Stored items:
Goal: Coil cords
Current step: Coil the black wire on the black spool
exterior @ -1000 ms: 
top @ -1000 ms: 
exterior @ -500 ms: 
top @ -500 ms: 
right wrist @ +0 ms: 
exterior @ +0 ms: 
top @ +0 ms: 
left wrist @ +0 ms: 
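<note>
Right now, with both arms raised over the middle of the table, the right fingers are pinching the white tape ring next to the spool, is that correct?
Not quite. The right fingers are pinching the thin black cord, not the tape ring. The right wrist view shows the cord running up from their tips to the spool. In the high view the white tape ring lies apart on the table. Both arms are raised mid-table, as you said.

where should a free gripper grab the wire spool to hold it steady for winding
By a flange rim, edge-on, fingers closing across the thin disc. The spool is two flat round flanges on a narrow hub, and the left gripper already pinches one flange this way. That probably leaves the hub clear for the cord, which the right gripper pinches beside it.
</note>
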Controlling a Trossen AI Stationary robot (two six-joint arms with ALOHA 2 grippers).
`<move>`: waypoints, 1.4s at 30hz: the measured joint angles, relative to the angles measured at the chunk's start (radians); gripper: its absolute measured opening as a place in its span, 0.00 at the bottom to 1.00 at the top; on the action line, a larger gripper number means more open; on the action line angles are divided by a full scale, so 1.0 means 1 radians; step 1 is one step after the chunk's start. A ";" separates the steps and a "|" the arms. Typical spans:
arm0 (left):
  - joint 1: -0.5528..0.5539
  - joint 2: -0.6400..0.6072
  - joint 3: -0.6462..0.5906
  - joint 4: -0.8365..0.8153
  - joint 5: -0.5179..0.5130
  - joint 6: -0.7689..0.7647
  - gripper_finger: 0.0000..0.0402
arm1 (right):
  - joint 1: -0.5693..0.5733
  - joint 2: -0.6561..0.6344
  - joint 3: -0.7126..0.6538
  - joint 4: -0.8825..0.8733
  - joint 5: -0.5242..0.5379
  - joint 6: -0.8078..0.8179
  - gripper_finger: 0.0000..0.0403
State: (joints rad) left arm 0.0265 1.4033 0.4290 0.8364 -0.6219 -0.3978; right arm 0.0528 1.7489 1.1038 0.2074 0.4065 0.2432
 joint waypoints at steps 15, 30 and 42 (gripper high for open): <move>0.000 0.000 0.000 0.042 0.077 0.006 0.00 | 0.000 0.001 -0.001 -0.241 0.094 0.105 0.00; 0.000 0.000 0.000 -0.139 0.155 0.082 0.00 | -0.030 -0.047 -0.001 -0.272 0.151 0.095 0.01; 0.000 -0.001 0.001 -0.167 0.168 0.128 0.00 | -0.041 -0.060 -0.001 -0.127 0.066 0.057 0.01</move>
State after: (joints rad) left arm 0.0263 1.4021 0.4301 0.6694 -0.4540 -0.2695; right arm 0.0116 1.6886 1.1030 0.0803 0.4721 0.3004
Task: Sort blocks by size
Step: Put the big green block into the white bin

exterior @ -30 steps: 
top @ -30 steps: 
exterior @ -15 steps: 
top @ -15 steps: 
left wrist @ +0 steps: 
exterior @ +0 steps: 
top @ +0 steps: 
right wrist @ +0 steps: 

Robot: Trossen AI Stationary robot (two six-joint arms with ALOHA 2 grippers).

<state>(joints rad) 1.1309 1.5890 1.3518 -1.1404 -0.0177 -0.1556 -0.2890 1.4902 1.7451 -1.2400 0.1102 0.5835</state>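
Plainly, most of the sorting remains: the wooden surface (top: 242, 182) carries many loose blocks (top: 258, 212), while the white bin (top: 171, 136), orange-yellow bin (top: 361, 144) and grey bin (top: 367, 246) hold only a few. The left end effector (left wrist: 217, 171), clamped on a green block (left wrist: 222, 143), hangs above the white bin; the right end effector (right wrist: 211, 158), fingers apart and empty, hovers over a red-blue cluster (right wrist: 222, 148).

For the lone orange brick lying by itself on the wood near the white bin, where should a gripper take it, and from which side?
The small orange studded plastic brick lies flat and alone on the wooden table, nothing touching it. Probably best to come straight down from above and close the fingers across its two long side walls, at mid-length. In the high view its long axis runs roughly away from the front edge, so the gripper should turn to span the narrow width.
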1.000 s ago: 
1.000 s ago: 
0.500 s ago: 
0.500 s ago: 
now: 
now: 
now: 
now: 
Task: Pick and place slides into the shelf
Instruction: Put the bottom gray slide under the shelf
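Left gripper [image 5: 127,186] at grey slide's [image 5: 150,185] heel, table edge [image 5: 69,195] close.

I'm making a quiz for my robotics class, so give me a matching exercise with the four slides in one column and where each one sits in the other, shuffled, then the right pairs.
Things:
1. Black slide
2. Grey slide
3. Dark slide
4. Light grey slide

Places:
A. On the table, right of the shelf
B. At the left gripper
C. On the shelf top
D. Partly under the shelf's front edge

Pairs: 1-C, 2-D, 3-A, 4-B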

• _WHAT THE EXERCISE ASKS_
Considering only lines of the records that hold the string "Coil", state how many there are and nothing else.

• _OUTPUT BELOW_
2